Serialization and Writing Custom Serializers

Orleans has an advanced and extensible serialization framework. Orleans serializes data types passed in grain request and response messages as well as grain persistent state objects. As part of this framework, Orleans automatically generates serialization code for those data types. Orleans serialization is compatible with the standard .NET binary serialization but is more efficient and provides more compact representation. In addition to generating a more efficient serialization/deserialization for types that are already .NET-serializable, Orleans also tries to generate serializers for types used in grain interfaces that are not .NET-serializable. The framework also includes a set of efficient built-in serializers for frequently used types: lists, dictionaries, strings, primitives, arrays, etc.

There are 2 important features of Orleans's serializer that set it apart from a lot of other third party serialization frameworks: dynamic types/arbitrary polymorphism and object identity.

Dynamic types and arbitrary polymorphism - Orleans does not put any restrictions on the types that can be passed in grain calls and maintains the dynamic nature of the actual data type.

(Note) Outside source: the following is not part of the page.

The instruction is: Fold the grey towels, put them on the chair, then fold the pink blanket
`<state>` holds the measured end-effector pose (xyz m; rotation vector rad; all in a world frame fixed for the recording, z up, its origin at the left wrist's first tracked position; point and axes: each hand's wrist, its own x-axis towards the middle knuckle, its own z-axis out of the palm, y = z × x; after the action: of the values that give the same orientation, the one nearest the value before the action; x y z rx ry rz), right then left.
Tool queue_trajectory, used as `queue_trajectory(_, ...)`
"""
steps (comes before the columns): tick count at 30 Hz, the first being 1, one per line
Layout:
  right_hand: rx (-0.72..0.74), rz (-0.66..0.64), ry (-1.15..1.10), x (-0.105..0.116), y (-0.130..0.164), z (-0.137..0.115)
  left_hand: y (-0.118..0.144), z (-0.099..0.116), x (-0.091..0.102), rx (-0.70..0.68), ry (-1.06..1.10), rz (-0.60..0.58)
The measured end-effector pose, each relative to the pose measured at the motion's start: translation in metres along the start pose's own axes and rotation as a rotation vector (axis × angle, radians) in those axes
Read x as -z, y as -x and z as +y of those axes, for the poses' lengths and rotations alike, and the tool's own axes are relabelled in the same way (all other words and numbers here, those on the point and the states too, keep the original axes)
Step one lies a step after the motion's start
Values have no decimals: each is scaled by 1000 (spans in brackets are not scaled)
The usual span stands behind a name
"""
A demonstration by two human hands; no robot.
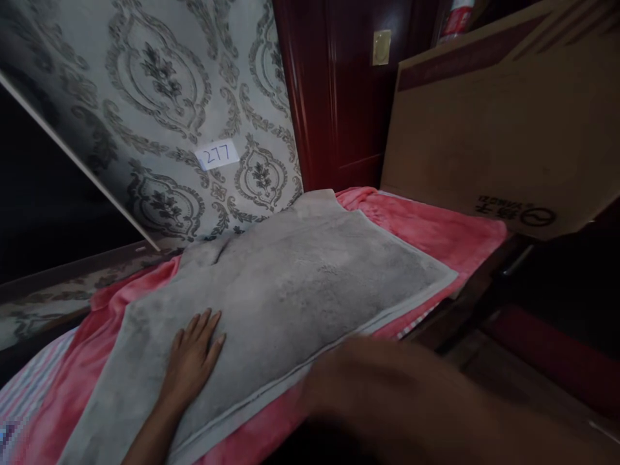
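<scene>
A grey plush cloth (300,284) with a pale edging lies spread over a pink plush blanket (426,232). It has slight creases, and its far edge reaches up against the wall. My left hand (194,352) rests flat on the left part of the grey cloth, fingers stretched out. Close to the camera, my right hand (358,381) is smeared by motion above the cloth's near edge. Its fingers are hidden, and whether it touches or holds anything cannot be made out.
Behind stands a patterned wallpapered wall (159,77) with a paper label (217,155) reading 277. At the back right are a dark red door (334,97) and a large cardboard box (494,129). A dark panel (58,194) is on the left, near striped bedding (39,374).
</scene>
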<state>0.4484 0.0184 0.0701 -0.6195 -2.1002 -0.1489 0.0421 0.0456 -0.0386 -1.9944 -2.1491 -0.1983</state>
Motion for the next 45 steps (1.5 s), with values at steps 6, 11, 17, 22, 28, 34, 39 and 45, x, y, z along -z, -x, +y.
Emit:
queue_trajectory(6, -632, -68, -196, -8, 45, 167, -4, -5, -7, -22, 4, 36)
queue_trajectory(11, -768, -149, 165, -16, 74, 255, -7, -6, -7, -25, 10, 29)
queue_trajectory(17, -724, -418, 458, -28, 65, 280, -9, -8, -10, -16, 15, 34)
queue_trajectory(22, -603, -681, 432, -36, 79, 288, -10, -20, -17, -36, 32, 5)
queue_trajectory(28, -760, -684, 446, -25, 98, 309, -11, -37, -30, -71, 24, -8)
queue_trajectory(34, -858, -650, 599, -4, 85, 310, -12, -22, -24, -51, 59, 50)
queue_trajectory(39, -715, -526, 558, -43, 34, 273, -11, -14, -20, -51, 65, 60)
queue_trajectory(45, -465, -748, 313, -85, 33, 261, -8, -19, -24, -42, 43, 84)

That means, for example, that if the method in the grain interfaces is declared to accept IDictionary but at runtime the sender passes SortedDictionary, the receiver will indeed get SortedDictionary (although the "static contract"/grain interface did not specify this behaviour).
Maintaining Object identity - if the same object is passed multiple types in the arguments of a grain call or is indirectly pointed more than once from the arguments, Orleans will serialize it only once. At the receiver side Orleans will restore all references correctly, so that two pointers to the same object still point to the same object after deserialization as well. Object identity is important to preserve in scenarios like the following. Imagine actor A is sending a dictionary with 100 entries to actor B, and 10 of the keys in the dictionary point to the same object, obj, on A's side. Without preserving object identity, B would receive a dictionary of 100 entries with those 10 keys pointing to 10 different clones of obj. With object identity preserved, the dictionary on B's side looks exactly like on A's side with those 10 keys pointing to a single object obj.

The above two behaviours are provided by the standard .NET binary serializer and it was therefore important for us to support this standard and familiar behaviour in Orleans as well.

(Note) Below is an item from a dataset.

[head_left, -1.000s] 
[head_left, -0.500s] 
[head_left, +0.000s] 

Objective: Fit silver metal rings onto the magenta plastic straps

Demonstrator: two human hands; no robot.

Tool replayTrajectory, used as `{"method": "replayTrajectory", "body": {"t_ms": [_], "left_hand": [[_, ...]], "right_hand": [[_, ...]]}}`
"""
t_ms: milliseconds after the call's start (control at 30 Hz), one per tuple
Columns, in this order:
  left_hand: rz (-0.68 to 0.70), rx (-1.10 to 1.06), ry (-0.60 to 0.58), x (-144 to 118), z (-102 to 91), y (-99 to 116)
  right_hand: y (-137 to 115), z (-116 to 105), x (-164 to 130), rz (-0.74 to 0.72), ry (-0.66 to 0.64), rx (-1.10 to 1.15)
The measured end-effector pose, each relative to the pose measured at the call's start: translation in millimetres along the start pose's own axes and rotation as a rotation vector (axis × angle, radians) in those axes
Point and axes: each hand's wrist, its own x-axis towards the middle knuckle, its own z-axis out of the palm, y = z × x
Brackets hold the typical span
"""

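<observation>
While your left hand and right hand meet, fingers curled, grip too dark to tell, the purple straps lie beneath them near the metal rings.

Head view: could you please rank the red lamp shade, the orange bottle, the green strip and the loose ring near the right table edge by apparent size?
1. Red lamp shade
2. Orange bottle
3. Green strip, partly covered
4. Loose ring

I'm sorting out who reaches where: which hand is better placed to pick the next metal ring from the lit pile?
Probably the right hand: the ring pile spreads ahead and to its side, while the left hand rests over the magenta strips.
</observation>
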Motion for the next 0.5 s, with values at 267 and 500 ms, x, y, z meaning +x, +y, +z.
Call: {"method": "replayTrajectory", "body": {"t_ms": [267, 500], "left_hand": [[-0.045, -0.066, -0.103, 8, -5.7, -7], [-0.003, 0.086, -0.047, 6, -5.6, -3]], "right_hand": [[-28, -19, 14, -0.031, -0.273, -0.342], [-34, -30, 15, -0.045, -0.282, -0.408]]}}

Auto Generated Serializers

Orleans uses the following rules to decide which serializers to generate. The rules are:

1) Go over all grain interface and grain class implementation assemblies (these are the assemblies that have the code gen step defined on them via referencing Orleans templates nuget).

2) Out of those assemblies: generate serializers for types that are directly referenced in grain interfaces method signatures or state class signature or for any type that is marked with [Serializable] attribute.

3) In addition, a grain interface or implementation project can point to arbitrary types for serialization generation by adding a [KnownType] or [KnownAssembly] assembly level attributes to tell code generator to generate serializers for a specific types or all eligible types within an assembly.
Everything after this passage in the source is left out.